> Description of the task: Working from the top of the records below, reproduce each line exactly, ending once you have written the line containing "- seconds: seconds".

> Supplied material:
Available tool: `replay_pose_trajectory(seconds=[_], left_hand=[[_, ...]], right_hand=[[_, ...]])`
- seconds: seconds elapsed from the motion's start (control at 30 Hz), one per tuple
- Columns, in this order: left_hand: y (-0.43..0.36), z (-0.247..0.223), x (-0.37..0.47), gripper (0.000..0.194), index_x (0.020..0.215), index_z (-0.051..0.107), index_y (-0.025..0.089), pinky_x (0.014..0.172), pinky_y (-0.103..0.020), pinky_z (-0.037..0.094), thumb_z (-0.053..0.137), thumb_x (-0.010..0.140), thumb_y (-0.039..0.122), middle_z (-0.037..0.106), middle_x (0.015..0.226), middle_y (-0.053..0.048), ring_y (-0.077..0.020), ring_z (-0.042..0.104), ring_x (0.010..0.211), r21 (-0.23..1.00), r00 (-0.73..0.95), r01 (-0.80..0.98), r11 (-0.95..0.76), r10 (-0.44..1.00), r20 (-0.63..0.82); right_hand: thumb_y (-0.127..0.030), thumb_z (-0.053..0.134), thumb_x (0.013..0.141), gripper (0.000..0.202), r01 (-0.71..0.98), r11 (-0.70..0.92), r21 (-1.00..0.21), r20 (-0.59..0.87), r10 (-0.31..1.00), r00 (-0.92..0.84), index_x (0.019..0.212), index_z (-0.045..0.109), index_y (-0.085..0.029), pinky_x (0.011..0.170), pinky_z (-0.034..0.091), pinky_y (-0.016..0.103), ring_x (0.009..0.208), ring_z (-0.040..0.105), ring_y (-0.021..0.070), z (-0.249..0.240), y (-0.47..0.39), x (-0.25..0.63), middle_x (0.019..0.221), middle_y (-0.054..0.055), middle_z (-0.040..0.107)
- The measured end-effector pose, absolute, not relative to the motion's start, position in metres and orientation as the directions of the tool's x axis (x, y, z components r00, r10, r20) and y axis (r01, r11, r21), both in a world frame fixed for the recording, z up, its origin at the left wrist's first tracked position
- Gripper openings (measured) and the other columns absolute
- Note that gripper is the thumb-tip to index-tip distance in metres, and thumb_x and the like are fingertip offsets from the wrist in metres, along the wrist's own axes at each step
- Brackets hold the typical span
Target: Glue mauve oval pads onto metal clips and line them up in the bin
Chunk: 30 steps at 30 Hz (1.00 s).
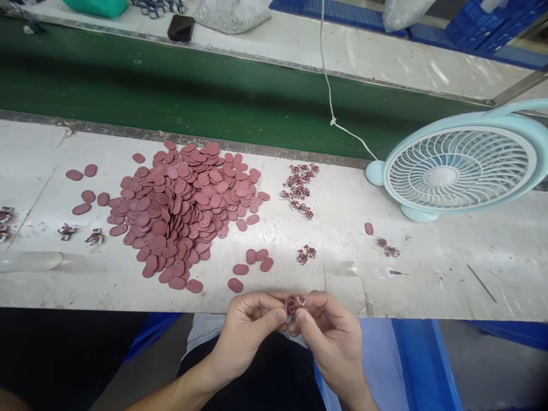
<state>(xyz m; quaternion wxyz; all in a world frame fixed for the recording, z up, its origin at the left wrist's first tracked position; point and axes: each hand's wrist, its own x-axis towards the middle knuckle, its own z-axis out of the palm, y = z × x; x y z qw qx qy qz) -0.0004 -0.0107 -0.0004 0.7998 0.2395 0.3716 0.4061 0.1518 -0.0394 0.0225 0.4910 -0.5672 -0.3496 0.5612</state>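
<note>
Near the front edge of the table, my left hand (pixel 250 325) and my right hand (pixel 334 334) meet, both closed. Between their thumbs and fingers they pinch a small dark-red piece with a shiny metal bit (pixel 291 305), partly covered by the fingertips. Just beyond lie several loose red oval discs (pixel 241 269). A large heap of the same discs (pixel 184 205), some with small holes, spreads to the left. Small clusters of dark-red and silver parts (pixel 299 185) lie farther back, and one more cluster (pixel 306 254) sits closer to my hands.
A light-blue fan (pixel 462 165) stands at the right, its white cord (pixel 327 80) running up past the green belt (pixel 257 103). Clear cylinders lie on the white table (pixel 428 291). Across the belt, a shelf carries a bag of small pieces (pixel 231 16) and a dark block (pixel 180 27).
</note>
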Motion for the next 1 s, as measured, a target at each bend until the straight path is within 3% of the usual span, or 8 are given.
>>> replay_pose_trajectory(seconds=[0.33,0.4,0.47,0.53,0.6,0.73,0.87,1.0], left_hand=[[-0.013,-0.016,0.002,0.009,0.092,0.08,0.021,0.083,-0.033,0.062,0.073,0.088,0.025,0.074,0.127,-0.011,-0.026,0.074,0.105,0.833,0.295,-0.302,0.463,0.877,-0.38],[-0.007,-0.016,-0.006,0.013,0.099,0.08,0.023,0.092,-0.038,0.06,0.071,0.09,0.024,0.072,0.131,-0.012,-0.028,0.071,0.113,0.947,0.313,-0.108,0.301,0.915,-0.255],[0.008,-0.018,-0.019,0.022,0.109,0.078,0.024,0.105,-0.043,0.054,0.067,0.091,0.02,0.07,0.135,-0.012,-0.0286,0.067,0.121,0.99,0.389,0.139,0.008,0.919,-0.062],[0.03,-0.023,-0.033,0.033,0.123,0.073,0.025,0.118,-0.049,0.039,0.06,0.095,0.015,0.066,0.141,-0.01,-0.0291,0.056,0.136,0.91,0.529,0.323,-0.26,0.847,0.054],[0.052,-0.029,-0.043,0.039,0.13,0.068,0.026,0.124,-0.053,0.028,0.053,0.096,0.012,0.062,0.146,-0.007,-0.0293,0.041,0.148,0.818,0.667,0.397,-0.416,0.743,0.054],[0.079,-0.038,-0.048,0.04,0.126,0.068,0.027,0.125,-0.058,0.019,0.05,0.095,0.009,0.067,0.14,-0.006,-0.03,0.04,0.148,0.723,0.778,0.423,-0.547,0.628,0.02],[0.083,-0.037,-0.045,0.036,0.123,0.07,0.027,0.123,-0.059,0.023,0.052,0.096,0.013,0.07,0.134,-0.008,-0.031,0.05,0.139,0.671,0.8,0.42,-0.611,0.598,0.044],[0.075,-0.025,-0.039,0.033,0.122,0.072,0.029,0.112,-0.051,0.043,0.06,0.093,0.018,0.071,0.125,-0.009,-0.0289,0.062,0.123,0.694,0.747,0.387,-0.607,0.648,0.15]], right_hand=[[-0.032,0.075,0.089,0.013,-0.318,-0.353,-0.88,-0.407,0.906,0.121,0.099,0.076,-0.023,0.062,0.062,0.026,0.072,0.073,0.0172,0.0,-0.042,0.159,0.085,0.005,0.077],[-0.032,0.078,0.086,0.014,-0.356,-0.345,-0.868,-0.427,0.886,0.183,0.097,0.077,-0.023,0.06,0.062,0.028,0.07,0.073,0.0185,-0.009,-0.049,0.17,0.087,0.005,0.077],[-0.032,0.08,0.084,0.015,-0.376,-0.308,-0.874,-0.432,0.847,0.311,0.095,0.077,-0.022,0.055,0.06,0.028,0.065,0.072,0.0186,-0.017,-0.061,0.187,0.087,0.006,0.077],[-0.033,0.082,0.081,0.016,-0.37,-0.263,-0.891,-0.421,0.783,0.458,0.091,0.077,-0.022,0.052,0.058,0.028,0.061,0.07,0.0177,-0.025,-0.076,0.209,0.086,0.006,0.076],[-0.035,0.085,0.077,0.021,-0.306,-0.26,-0.916,-0.397,0.697,0.598,0.09,0.075,-0.021,0.05,0.057,0.029,0.059,0.068,0.0176,-0.034,-0.094,0.234,0.084,0.006,0.075],[-0.043,0.084,0.073,0.034,-0.132,-0.341,-0.931,-0.308,0.536,0.786,0.09,0.071,-0.018,0.051,0.056,0.032,0.061,0.067,0.0186,-0.059,-0.137,0.281,0.083,0.006,0.071],[-0.052,0.075,0.078,0.039,0.007,-0.452,-0.892,-0.208,0.423,0.882,0.095,0.065,-0.019,0.059,0.058,0.035,0.063,0.066,0.0179,-0.099,-0.183,0.307,0.081,0.004,0.069],[-0.056,0.075,0.076,0.044,0.155,-0.658,-0.737,-0.254,0.483,0.838,0.092,0.072,-0.015,0.069,0.06,0.041,0.072,0.071,0.0253,-0.148,-0.214,0.311,0.084,0.011,0.076]])
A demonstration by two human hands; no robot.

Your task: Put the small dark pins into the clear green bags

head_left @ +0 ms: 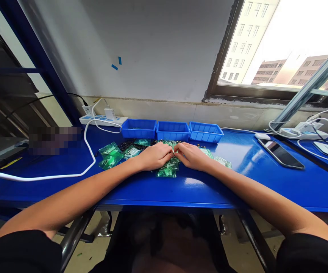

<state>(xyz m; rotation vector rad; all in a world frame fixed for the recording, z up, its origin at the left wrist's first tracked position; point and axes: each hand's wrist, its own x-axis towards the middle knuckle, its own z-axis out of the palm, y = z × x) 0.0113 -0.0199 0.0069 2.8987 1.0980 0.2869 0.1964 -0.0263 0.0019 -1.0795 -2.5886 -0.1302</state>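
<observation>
My left hand point(156, 155) and my right hand point(191, 154) meet over a pile of small green plastic bags point(167, 171) on the blue table. The fingers of both are bent into a pinch, with the fingertips nearly touching. Whatever lies between them is too small and covered to make out. Left of my left hand are more green bags point(110, 156) and a bag with pale contents point(131, 152). Beside my right wrist another clear green bag point(223, 162) lies flat. Dark small parts point(125, 145) show behind the bags.
Three blue bins, left point(139, 133), middle point(173, 135) and right point(206, 136), stand in a row behind my hands. A white cable point(88, 148) curves across the left side from a power strip point(103, 120). At right lies a phone point(280, 152).
</observation>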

> Solution for this task:
Available tool: `replay_pose_trajectory(seconds=[_], left_hand=[[_, ...]], right_hand=[[_, ...]])`
- seconds: seconds elapsed from the motion's start (control at 30 Hz), one per tuple

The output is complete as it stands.